Así las cosas resultaba inevitable lo que sucedió: la conquista de las cumbres más altas del Pirineo, las “montañas” más allá de los “montes”, fue obra de un numeroso grupo de intelectuales franceses que van desde Louis Ramond de Carbonnières hasta conde Henri Russell a lo largo de todo el siglo XIX.
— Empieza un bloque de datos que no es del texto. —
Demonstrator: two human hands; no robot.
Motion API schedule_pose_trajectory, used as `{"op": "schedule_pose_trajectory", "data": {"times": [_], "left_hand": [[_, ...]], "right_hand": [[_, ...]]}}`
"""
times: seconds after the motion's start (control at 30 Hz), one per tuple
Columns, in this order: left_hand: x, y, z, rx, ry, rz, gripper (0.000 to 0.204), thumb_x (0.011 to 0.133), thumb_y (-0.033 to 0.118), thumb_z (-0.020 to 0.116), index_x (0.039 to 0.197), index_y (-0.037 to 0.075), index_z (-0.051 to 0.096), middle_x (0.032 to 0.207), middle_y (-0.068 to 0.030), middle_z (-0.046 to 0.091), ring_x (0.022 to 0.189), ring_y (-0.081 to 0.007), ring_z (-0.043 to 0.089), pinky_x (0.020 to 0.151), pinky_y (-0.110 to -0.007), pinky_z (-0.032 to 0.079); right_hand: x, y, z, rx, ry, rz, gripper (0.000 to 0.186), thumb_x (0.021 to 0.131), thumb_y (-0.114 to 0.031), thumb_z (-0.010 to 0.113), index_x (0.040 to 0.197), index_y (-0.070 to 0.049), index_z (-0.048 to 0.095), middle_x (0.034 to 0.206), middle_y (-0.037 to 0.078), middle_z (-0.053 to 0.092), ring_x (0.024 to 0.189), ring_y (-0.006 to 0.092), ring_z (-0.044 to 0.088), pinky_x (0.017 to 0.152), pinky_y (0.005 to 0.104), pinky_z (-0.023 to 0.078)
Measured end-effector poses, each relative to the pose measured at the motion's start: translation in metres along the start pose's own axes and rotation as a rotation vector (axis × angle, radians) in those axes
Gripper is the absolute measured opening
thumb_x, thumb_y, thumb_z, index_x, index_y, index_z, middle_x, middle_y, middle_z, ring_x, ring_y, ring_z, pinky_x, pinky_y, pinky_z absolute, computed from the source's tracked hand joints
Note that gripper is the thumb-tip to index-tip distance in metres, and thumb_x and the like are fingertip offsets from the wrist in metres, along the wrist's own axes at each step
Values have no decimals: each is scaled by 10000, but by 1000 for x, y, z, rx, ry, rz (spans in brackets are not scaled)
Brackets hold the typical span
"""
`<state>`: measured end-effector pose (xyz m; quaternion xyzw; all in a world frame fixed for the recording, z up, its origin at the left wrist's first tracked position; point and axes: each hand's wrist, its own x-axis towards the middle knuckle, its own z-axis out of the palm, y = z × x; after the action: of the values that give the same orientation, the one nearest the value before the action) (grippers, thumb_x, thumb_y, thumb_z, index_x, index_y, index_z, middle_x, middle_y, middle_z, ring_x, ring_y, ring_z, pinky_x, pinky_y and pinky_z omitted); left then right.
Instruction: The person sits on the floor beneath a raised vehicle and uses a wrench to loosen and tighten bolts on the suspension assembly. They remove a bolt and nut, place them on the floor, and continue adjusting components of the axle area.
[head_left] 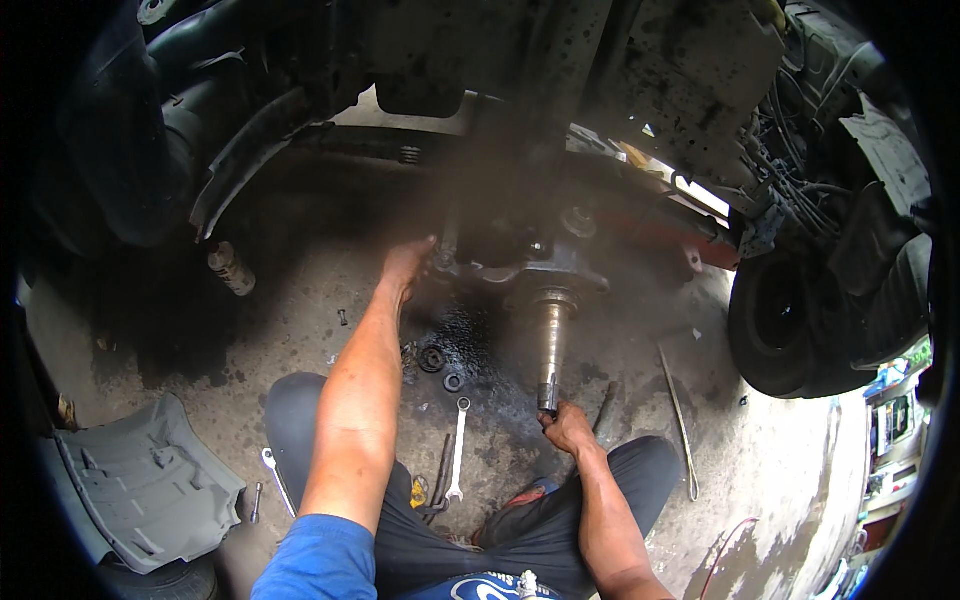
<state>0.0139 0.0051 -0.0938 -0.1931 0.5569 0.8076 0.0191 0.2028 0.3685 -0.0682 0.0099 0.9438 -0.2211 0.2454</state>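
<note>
Left hand [408,262] presses flat on the greasy cast knuckle [520,262]; right hand [566,426] grips the tapered steel spindle [550,345] tip.

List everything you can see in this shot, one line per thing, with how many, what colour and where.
axle spindle: one, grey metal, centre, sticking out from the hub assembly
combination wrenches: two, silver, one on the floor below the spindle, one near the left knee
rubber rings: two, black, on the oily floor patch
long rod: one, metal, floor at right
plastic panel: one, grey, lower left
spray can: one, pale, floor at upper left
tyre: one, black, right
left hand: on the hub assembly
right hand: gripping the spindle's tip
</note>
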Motion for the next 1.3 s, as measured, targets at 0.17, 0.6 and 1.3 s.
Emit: {"op": "schedule_pose_trajectory", "data": {"times": [0.17, 0.6, 1.3], "left_hand": [[6, -5, 0, -21, -3, -13, 218, 923, 332, 698, 868, 121, 680, 676, 62, 559, 565, -56, 464, 506, -221, 370], [7, -9, 4, -18, 29, 0, 218, 922, 323, 696, 904, 107, 713, 703, 71, 572, 583, -44, 427, 521, -215, 360], [-22, -8, 13, -139, -10, 20, 184, 889, 256, 739, 1010, 131, 680, 771, 82, 597, 606, -27, 454, 504, -181, 368]], "right_hand": [[1, 0, 1, -3, 3, -12, 336, 888, -175, 629, 1194, -37, 632, 1100, 257, 674, 1078, 397, 634, 916, 426, 496], [1, 0, -1, -3, -15, -13, 342, 884, -190, 634, 1198, -52, 634, 1061, 256, 681, 1053, 395, 643, 900, 432, 498], [15, 15, 22, -17, -29, -102, 323, 904, -230, 626, 1187, -83, 674, 1078, 222, 693, 1058, 354, 658, 908, 412, 506]]}}
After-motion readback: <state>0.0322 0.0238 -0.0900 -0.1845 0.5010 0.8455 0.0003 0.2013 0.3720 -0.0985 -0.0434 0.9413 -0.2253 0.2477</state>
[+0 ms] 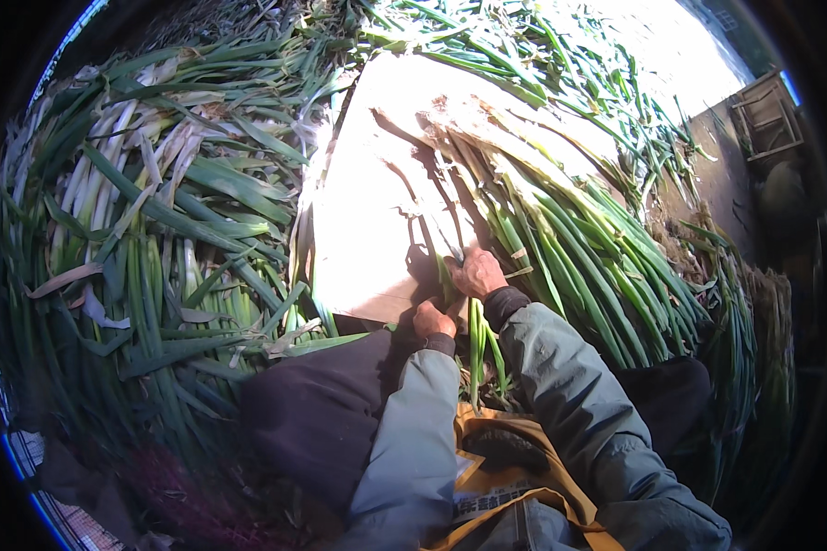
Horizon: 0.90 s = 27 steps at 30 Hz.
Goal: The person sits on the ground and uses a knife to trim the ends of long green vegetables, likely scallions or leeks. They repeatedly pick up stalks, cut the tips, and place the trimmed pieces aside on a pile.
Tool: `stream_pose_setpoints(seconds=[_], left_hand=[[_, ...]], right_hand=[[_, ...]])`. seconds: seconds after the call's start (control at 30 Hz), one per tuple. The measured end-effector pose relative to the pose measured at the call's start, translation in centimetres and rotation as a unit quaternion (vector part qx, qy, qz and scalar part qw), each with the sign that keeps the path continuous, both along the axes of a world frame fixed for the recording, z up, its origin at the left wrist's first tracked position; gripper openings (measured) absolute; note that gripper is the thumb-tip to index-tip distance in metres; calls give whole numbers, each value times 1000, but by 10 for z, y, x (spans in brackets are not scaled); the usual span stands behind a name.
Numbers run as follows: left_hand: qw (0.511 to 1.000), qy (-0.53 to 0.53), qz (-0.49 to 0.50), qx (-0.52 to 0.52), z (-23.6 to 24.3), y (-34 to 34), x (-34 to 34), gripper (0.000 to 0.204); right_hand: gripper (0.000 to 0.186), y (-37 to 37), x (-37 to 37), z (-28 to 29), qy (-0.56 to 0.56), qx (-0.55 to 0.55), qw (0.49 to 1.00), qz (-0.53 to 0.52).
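Near the front edge of the pale board, my right hand [479, 274] is closed round a green onion [477, 335]. Its green leaves hang down below my wrist, between my forearms. My left hand [434, 319] is just to the left and a little nearer to me, with its fingers curled closed. What those fingers grip is hidden. To the right of my right hand lies a large pile of green onions [560, 220], their brown, rooty ends on the board and their leaves reaching toward me.
The board [368, 220] is glaring in sunlight. A high heap of green onions [156, 211] fills the left side. More green onions [560, 55] lie at the far side. At the far right stands a wooden crate [768, 115]. A yellow-orange bag or apron [560, 468] covers my lap.
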<state>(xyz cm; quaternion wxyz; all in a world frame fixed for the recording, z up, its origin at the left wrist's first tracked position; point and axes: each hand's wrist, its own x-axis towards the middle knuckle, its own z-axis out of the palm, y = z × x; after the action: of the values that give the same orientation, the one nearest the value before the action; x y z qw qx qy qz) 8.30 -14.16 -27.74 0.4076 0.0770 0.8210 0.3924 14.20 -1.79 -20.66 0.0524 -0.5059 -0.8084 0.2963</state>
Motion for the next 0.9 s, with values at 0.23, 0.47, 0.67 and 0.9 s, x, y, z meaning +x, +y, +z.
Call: stream_pose_setpoints(seconds=[0.23,0.47,0.67,0.9], left_hand=[[997,-33,-70,-20,10,12,13,37],[990,116,-68,-32,10,-8,4,36],[990,38,-130,-30,34,8,9,21],[987,126,-103,-11,-9,-6,7,37]], right_hand=[[42,46,1,-32,-78,68,992,74],[39,-7,19,26,47,-41,997,-45],[39,-30,73,9,-43,-55,993,-90],[40,23,18,0,-13,-1,999,-37]])
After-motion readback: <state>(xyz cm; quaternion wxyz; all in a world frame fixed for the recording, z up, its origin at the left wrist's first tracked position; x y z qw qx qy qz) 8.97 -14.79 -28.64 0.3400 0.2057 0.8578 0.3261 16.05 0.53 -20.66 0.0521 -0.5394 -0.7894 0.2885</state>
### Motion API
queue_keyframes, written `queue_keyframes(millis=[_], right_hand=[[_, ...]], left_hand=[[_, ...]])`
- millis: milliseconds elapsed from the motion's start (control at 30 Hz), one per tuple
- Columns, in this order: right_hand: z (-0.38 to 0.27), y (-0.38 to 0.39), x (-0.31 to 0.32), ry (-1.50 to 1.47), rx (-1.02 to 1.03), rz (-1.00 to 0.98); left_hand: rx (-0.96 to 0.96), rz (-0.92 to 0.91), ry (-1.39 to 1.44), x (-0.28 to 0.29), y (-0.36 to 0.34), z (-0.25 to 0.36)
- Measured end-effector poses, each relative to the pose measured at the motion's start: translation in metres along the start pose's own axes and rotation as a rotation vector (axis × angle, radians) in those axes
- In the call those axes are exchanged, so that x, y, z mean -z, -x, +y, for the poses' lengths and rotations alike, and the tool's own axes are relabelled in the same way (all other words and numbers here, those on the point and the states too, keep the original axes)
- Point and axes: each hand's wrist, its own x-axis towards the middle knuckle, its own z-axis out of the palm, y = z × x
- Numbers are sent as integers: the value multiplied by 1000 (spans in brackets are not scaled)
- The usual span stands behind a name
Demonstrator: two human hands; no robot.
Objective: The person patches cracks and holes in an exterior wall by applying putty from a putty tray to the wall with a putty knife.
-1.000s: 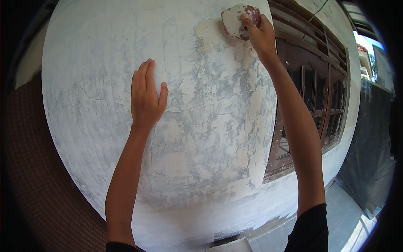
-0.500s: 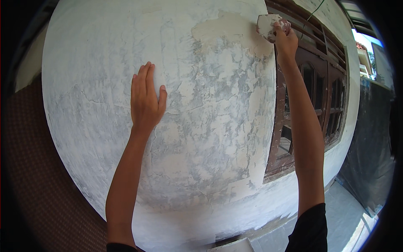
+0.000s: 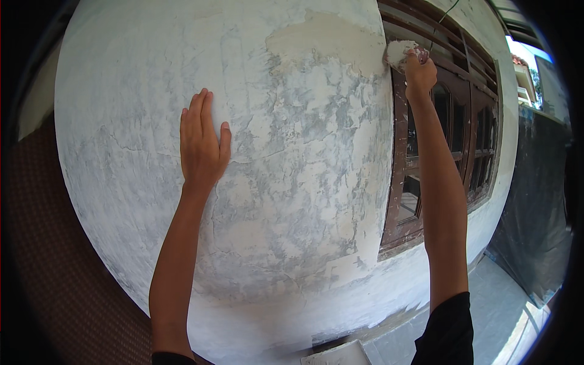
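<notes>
My right hand (image 3: 420,76) is raised and closed round the handle of a putty knife (image 3: 399,53), whose blade is caked with whitish filler. The blade is at the upper left edge of the brown wooden window frame (image 3: 395,213), beside a beige filler patch (image 3: 328,39) on the wall; whether it touches the frame I cannot tell. My left hand (image 3: 203,146) lies flat against the patchy white-and-grey wall (image 3: 286,201), fingers pointing up and thumb apart, with nothing in it.
Brown slats run across the top of the window, with glazed panels (image 3: 443,115) below. A thin green cable (image 3: 449,13) hangs over it. Dark sheeting (image 3: 535,201) stands at the right, above grey floor tiles (image 3: 499,304). A brown patterned surface (image 3: 67,261) borders the wall at the left.
My right hand has moved slightly right and down with the putty knife, whose blade has turned and gone from the wall's edge toward the window frame. My left hand stays flat on the wall.
</notes>
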Motion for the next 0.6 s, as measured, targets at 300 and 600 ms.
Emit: queue_keyframes(millis=[300, 600], right_hand=[[-108, 128, -72, -113, 469, -451], [10, 21, 21, 109, 35, -98]], left_hand=[[9, -19, 8, 2, 3, -5], [29, -6, 2, 0, 3, -2]])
Casa de los Heredia, con su espléndido alero y pinturas murales, en la plaza Mayor de Graus (Huesca)


Vicente de Heredia y Alemán es la excepción que confirma esta regla.
Nacido en Graus, donde confluyen los ríos pirenaicos Ésera e Isábena, en el seno de una familia de la pequeña nobleza rural, hizo carrera fuera de su pueblo. Capitán del ejército, fue secretario del también aragonés conde de Aranda, hombre fuerte de la política española y reformista, convencido de las nuevas corrientes de pensamiento que llegaban desde Francia. Voltaire dijo que “con media docena de hombres como Aranda, España quedaría regenerada”. No debió haberlos y menos lo fue Godoy que le sustituyó en la confianza del rey Carlos IV.
Desde la paz de los Pirineos (1659) la cordillera había adquirido una importancia estratégica que antes nunca tuvo. Pero los mapas existentes entonces (Samson, 1696) resultaban tan imprecisos que casi era preferible fiarse de los de época romana (Estrabón o Plinio).
Pero con la llegada al trono de Felipe V, primer Borbón, las buenas relaciones entre España y Francia (Pactos de Familia) podían facilitar las cosas. Además era necesario conocer con claridad los límites de cada reino para imponer la nueva política centralista y prever los conflictos fronterizos que acabarían por llegar. Así se planteó la necesidad de crear una Comisión Bilateral de Fronteras (Comisión Caro-d´Ornano, 1785) que cartografiara definitivamente la cordillera. De ella formaba parte el capitán Vicente de Heredia al que le correspondió trabajar la zona central oscense.
Los trabajos estaba previsto que duraran hasta 1806, pero se interrumpieron antes de tiempo (1792) con la radicalización revolucionaria en Francia (ejecución de Luis XVI, pariente de Carlos IV) y  poco después se suspendieron definitivamente (guerra de la Convención con Francia, 1793-95).
Durante el breve periodo de trabajos, Heredia se movió por el Pirineo central. Apenas hay documentación. Se sabe que en 1791 cartografiaba en la vertiente que linda con el circo de Gavarnie. Por entonces subió el primer tresmil español, el Taillón (3144 m.), puede que también el Argualas (3044 m.), Tendeñera, Mondarruego, la Fraucata, Peña Montañesa. Los subió, o envió a algún pastor a que lo hiciera para colocar allí un mojón como referencia para sus mediciones geodésicas.
Cuando Ramond alcanzó el Monte Perdido en 1802, envió antes a sus dos guías junto con un pastor de Pineta a buscar el camino y acabaron llegando hasta la cima. Cuatro días después él también subió. En lo alto un montón de piedras testimoniaba que otros habían estado allí antes. Heredia podría habérsele adelantado diez años…

Tal vez algún día pueda documentarse esta primera. Pero ni aun entonces podría situarse aquí el origen del pirineismo, ni siquiera del español, por dos razones:
En primer lugar porque las ascensiones de Heredia, aun siendo él un reformista ilustrado a la española, obedecían a un trabajo militar estratégico por encargo que no hubiera emprendido por iniciativa propia. Igual que la primera ascensión en 1492 al Mont. Aiguille en el Vercors por el capitán Antoine de Ville fue el resultado de una orden directa del rey Carlos VIII para satisfacer su ego y no resultó ser el origen de la escalada por mucho que se pretenda.
En segundo lugar, porque sus supuestas primeras pasaron desapercibidas y no tuvieron continuidad en este lado de la cordillera, donde hizo falta que pasara casi un siglo para que sucediera algo así (C.E.C. 1890). Al igual que la gesta personal del capitán de Ville, que dista casi trescientos años del auténtico origen del alpinismo, la primera ascensión al Mont Blanc (1786).

Sin embargo bien merece conocerse y reconocerse la singularidad de este “ilustrado del Pirineo”, como ya se ha empezado a hacer en las investigaciones de Juan José Nieto que expuso en la V Semana del Pirineismo de Graus que lleva el nombre de Vicente de Heredia.